Closed sjledoux closed 1 month ago
CC @jyasskin since he wrote the original feedback, in case he can provide more color.
Denying web applications the option to elicit one more inappropriate action using this mechanism is wasteful.
It's not clear to me what is being "wasted", in the TAG's view. If the TAG is concerned about the bytes on the wire, we could omit the "Sec-" prefix but still make the header name "forbidden", thereby saving 4 bytes. But this doesn't change any semantics, so it doesn't address the "denying web applications the option..." part of the TAG's feedback. Therefore I don't interpret the TAG's concern to be about saving those 4 bytes.
Therefore, I think the concern is about the semantics. However, I don't see an argument for allowing web applications to send inappropriate values. I'm not aware of any security, privacy, or usability concerns that are alleviated by allowing that usage, and the TAG didn't provide any.
Given that I also don't see any cost to making the header name forbidden, and I do see possible security issues that are mitigated by making the header name forbidden, I think there's no harm in doing so.
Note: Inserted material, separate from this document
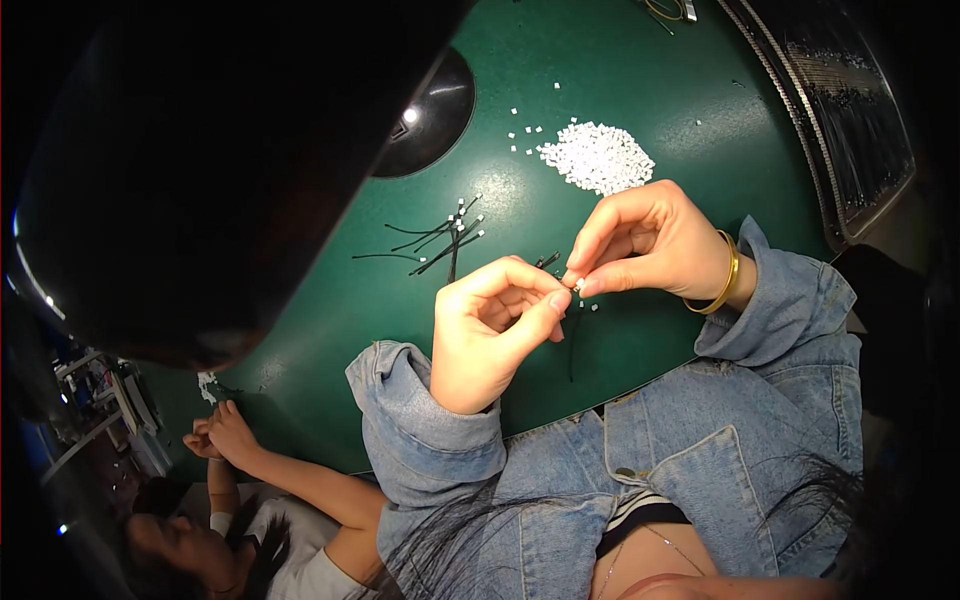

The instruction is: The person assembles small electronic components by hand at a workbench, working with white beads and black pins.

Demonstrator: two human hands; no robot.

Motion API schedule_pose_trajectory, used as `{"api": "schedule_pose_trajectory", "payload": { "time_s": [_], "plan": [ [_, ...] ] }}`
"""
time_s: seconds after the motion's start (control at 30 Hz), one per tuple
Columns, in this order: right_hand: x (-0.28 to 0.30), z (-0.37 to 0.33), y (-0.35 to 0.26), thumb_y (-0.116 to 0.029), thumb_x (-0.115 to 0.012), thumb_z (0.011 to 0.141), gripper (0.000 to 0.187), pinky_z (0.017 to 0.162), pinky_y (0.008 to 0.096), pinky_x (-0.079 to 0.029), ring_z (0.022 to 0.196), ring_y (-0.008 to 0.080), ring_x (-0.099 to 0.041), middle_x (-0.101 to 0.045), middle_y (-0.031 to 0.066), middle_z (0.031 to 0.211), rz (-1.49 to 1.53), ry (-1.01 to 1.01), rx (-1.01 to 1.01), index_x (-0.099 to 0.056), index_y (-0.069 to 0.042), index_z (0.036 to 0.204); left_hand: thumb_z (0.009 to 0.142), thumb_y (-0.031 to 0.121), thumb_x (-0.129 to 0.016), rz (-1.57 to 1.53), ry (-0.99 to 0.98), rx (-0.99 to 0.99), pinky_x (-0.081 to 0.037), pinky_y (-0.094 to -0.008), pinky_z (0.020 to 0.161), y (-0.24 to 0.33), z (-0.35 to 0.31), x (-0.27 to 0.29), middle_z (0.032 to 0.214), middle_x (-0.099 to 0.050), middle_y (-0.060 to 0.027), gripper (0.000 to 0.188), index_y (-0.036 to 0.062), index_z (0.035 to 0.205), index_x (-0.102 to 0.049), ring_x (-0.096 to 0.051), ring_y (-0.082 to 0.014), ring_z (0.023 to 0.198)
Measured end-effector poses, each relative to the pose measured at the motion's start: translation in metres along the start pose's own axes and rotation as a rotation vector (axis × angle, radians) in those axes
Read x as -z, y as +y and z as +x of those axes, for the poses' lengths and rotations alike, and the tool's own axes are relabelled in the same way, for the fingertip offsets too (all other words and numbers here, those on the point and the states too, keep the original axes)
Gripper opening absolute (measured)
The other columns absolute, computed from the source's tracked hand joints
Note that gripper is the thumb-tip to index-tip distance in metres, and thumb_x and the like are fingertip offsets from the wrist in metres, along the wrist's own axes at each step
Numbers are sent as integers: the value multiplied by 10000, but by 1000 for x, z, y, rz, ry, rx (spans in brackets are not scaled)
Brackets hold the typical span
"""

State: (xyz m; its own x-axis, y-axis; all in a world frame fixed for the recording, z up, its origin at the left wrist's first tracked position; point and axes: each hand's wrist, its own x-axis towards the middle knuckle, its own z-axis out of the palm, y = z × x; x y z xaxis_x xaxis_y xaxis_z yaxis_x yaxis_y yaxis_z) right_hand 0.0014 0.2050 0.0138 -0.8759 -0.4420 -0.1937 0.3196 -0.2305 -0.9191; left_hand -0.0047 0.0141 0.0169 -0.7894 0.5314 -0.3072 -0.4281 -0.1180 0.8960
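My left hand [495, 330] pinches a thin black wire [572, 350] between thumb and index finger, and the wire's tail hangs down below the fingertips. Thumb and index finger of my right hand [655, 245] close on a small white connector housing [580, 285]. The two pinches meet, so the wire's tip is hidden. Beyond my right hand lies a pile of white connector housings [603, 158]. Several black wires with white ends [455, 232] lie crossed to the left of it. Partly behind my fingers are more dark wire ends [546, 261].
A green tabletop [640, 60] carries everything. At the upper left, a large dark shape [200, 170] blocks the view beside a round black base [435, 115]. A tray of black wires [840, 110] stands far right. Another person's hands [225, 432] work at lower left.
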Motion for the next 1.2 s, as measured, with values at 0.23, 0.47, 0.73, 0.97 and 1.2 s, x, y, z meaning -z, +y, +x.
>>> {"api": "schedule_pose_trajectory", "payload": {
  "time_s": [0.23, 0.47, 0.73, 0.97, 1.2],
  "plan": [
    [-2, -2, 2, -6, -643, 720, 110, 722, 236, -488, 786, 133, -605, -626, 69, 801, -132, 26, 80, -615, 4, 826, 769, -13, -558, 56, 23, -32, -417, -213, 518, -2, -2, -1, 701, -543, -68, 27, -29, 770, -536, -537, -118, 569],
    [-2, -1, 10, -12, -661, 677, 127, 608, 226, -483, 700, 144, -614, -628, 41, 741, -645, 74, 508, -637, -45, 797, 768, -32, -561, 198, 48, -119, -430, -204, 542, -10, -3, 0, 706, -546, -65, 29, -33, 768, -531, -541, -102, 588],
    [-3, -1, 9, 35, -671, 639, 124, 569, 241, -490, 661, 184, -616, -633, 84, 725, -758, 83, 604, -625, -19, 740, 762, -48, -563, 335, 47, -148, -441, -202, 568, -10, -3, -1, 697, -560, -58, 36, -38, 779, -533, -549, -97, 609],
    [-4, -2, 6, 29, -677, 639, 124, 568, 237, -475, 663, 173, -609, -630, 88, 733, -619, 119, 399, -636, -19, 745, 770, -32, -559, 239, 48, -111, -446, -208, 568, -9, -3, -2, 691, -575, -75, 34, -43, 798, -541, -560, -111, 607],
    [2, -3, 10, -51, -663, 691, 76, 601, 219, -458, 673, 136, -597, -623, 55, 729, -458, 41, 329, -648, -34, 764, 778, -12, -548, -41, -13, -17, -457, -233, 555, -7, -3, -3, 699, -584, -92, 43, -45, 805, -553, -578, -149, 603]
  ]
}}
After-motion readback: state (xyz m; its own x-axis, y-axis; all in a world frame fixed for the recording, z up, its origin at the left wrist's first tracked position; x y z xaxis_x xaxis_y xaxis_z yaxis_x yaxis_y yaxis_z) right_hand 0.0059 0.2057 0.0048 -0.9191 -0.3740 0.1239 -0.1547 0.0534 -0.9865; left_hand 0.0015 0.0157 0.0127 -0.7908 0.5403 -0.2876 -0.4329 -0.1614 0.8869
Tentatively closing; please reopen or comment if needed.
@martinthomson can elaborate more, but I believe his concern is mostly about the 4 bytes: if there's no real risk from websites setting the header, it's wasteful to make the header name longer than it needs to be.
As stated in the explainer, IMHO there is a risk from websites setting the header. A malicious site could set the value to be "active", and mislead some 3P server into thinking that it had already assessed the request's security context (i.e. the embedding frames or the Origin
header), and therefore mislead the server into allowing something security-sensitive.
However, either way, the Sec-
prefix is not necessary for being a forbidden header name; we can just add to the list in step 1 of https://fetch.spec.whatwg.org/#forbidden-request-header. But before considering that, I'm interested in seeing the concrete problems that step 2 in that algorithm has caused; and learning why step 2 exists in the first place if it's considered a high-cost for new headers.
Maybe I'm making this up but isn't the point behind Sec- also that it's a reserved namespace which makes adding new headers easy because we don't have to worry about backwards compatibility?
I genuinely think it would be helpful for TAG to publish a position on adding new headers on the web and naming them, taking into considerations things like header compression, known server-side incompatibilities, etc.
And I agree with Chris that it's important that "the user agent remains in full control" (to cite Fetch) of the SAH, for security reasons.